X

Chanur’s Homecoming by CJ Cherryh

Pyanfar scribbled, flicked her ears, and the rings of forty years of voyages chimed in her hearing. A pearl swung from her right ear, a Llyene pearl from the oceans of the stsho homeworld; she still wore that gift, regardless of the perfidy

of the giver, who was Goldtooth, friend, traitor, flatterer and tenfold liar.

Curse him to his own deepest hell.

Goldtooth was bound for Meetpoint with Rhif Ehrran, beyond a doubt he was, the conniving bastard. He was dealing with the stsho and anyone else who offered his species an advantage, and he was betting opposite to the alliance his own partner Jik had made-to which maneuver Sikkukkut took strongest and understandable exception.

Another scribble.

A quick movement caught her eye, a black blot speeding across the floor, sinuous, small, fast.
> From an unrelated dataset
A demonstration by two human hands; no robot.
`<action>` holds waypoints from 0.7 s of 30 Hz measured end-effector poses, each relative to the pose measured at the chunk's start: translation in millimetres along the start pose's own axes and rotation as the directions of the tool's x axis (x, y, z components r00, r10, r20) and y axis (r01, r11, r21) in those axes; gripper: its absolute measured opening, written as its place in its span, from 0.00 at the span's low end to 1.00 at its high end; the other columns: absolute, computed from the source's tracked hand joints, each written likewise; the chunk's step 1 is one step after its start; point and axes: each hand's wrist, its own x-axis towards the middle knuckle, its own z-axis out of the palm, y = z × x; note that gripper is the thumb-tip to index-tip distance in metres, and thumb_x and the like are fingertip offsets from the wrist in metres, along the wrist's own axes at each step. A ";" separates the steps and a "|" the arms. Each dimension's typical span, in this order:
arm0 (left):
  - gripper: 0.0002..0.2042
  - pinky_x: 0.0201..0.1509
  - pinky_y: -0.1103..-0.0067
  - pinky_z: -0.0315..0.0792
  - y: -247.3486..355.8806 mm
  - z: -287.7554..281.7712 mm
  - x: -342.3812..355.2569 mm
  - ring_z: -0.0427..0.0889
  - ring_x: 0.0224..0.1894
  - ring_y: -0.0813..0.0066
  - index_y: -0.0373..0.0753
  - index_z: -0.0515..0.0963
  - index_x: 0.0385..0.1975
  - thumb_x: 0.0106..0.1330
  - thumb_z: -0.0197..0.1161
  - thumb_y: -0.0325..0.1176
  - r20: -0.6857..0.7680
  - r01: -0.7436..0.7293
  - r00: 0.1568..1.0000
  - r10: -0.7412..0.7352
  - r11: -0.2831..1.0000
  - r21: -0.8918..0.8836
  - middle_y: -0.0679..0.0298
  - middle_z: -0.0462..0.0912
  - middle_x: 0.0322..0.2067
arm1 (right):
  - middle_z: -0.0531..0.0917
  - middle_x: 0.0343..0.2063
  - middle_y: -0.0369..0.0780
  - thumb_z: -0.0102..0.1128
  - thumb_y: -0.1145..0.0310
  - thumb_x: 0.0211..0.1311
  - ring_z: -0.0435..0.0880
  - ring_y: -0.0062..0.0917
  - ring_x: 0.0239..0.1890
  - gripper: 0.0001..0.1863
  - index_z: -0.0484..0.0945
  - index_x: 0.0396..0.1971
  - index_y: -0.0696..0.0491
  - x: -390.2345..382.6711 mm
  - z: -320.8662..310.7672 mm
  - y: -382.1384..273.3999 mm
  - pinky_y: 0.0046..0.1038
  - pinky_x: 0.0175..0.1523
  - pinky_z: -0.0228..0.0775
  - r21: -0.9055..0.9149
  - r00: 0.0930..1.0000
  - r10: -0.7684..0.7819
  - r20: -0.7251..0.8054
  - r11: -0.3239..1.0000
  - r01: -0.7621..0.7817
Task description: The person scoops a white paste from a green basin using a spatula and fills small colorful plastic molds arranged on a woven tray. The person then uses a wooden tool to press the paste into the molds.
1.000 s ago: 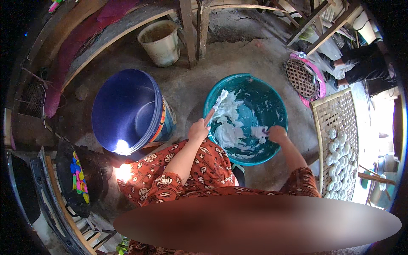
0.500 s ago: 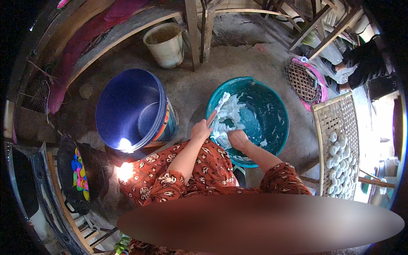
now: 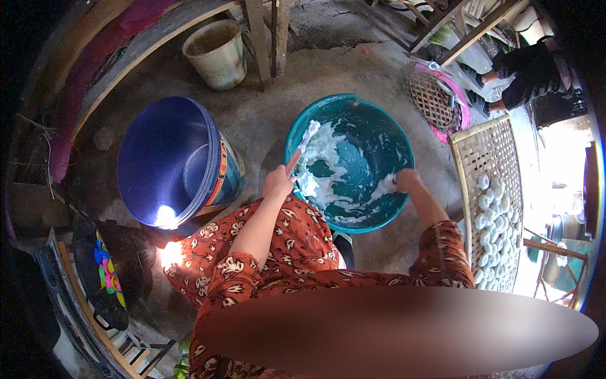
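A teal basin [image 3: 353,99] stands in front of me, its inner wall smeared with wet white dough [image 3: 323,142]. My left hand [image 3: 278,184] is closed around the handle of a wooden spatula [image 3: 295,160], over the basin's left rim. White dough coats the spatula's far end. My right hand [image 3: 409,181] is at the right rim, fingers curled against a lump of dough on the inner wall; the fingertips are partly hidden.
To the left stands a large blue bucket [image 3: 161,158], and a dirty white bucket [image 3: 218,60] is farther back. At right are a woven tray with white dough balls [image 3: 495,221] and a pink-rimmed basket [image 3: 435,101]. A person's legs [image 3: 530,76] show at far right.
My right hand has moved from the dough at the basin's left side across to its right rim, with dough at its fingers. My left hand keeps hold of the spatula. The whole view has shifted slightly.
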 end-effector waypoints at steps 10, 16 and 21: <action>0.18 0.48 0.62 0.70 4.4 -1.9 -3.3 0.76 0.46 0.51 0.36 0.70 0.41 0.57 0.62 0.42 0.008 0.033 0.999 -0.033 0.999 0.001 0.49 0.78 0.41 | 0.82 0.33 0.47 0.50 0.57 0.54 0.81 0.42 0.39 0.16 0.82 0.30 0.52 -4.9 42.2 -100.8 0.39 0.44 0.73 0.392 0.936 -0.295 -0.192 0.851 0.349; 0.21 0.47 0.62 0.69 0.6 5.0 -2.1 0.76 0.44 0.49 0.34 0.70 0.38 0.55 0.63 0.45 0.026 -0.016 1.000 0.016 1.000 0.010 0.48 0.78 0.39 | 0.82 0.33 0.45 0.52 0.61 0.53 0.81 0.40 0.40 0.14 0.82 0.31 0.53 31.5 33.3 -49.5 0.39 0.45 0.72 0.447 0.956 0.288 -0.049 0.863 -0.237; 0.20 0.47 0.61 0.70 1.7 6.1 1.6 0.76 0.46 0.50 0.36 0.70 0.42 0.56 0.63 0.43 0.024 0.010 1.000 -0.010 1.000 0.025 0.49 0.78 0.41 | 0.82 0.33 0.47 0.50 0.65 0.52 0.82 0.42 0.37 0.13 0.80 0.32 0.55 70.8 13.6 -151.4 0.40 0.43 0.74 0.570 0.952 0.169 -0.257 0.822 0.009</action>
She leapt to her feet. “Haral!” she yelled, while paper cascaded off the table and the black thing paused for one beady-eyed stare before it skittered on, faster than her limping dive to stop it.

Haral appeared, hobbling in by the short bridge-galley corridor, and did a fast skip and wince as it dived between her feet and vanished.

Pyanfar snatched up a handful of jumbled papers. “Fry that thing!”

“Sorry, captain. We’re setting traps-”

“Traps be bothered, they’re breeding, I swear they are! Get Skkukuk on it, they’re his by-the-gods dinner. Let him find ’em. Gods-be mess. Vermin!” The hair stood up on her shoulders and she stared at her first officer in bleakest despair. No one in the crew was up to more orders, more duty, or more trouble.

“The things might get into something vital,” Pyanfar said. Common sense, covering absolute revulsion. “Gods, get ’em out!”

“Aye,” Haral said, in a voice as thin and hoarse as hers. And Haral limped away, to get their own private kif to ferret his dinner out of The Pride’s nooks and crannies before something else went wrong. That took a guard, to watch Skkukuk; and gods curse the luck that had set the things free on the ship in the first place. She had heard the story, inspected the burned patch on The Pride’s outer airlock seal. And she blessed Tirun Araun’s quick hand that had gotten that door shut-vermin and all.

Gods knew how those black slinking pests had gotten up from lowerdeck.

Climbed the liftshaft? The airducts?

The thought of a myriad little slinking black bodies loping along the airshafts and into lifesupport lifted the hairs at her nape.

What were the gods-be things eating?

She scooped up a last couple of papers with a wince and a grimace and sat down again. Rested both elbows on the table and rested her aching head in her hands.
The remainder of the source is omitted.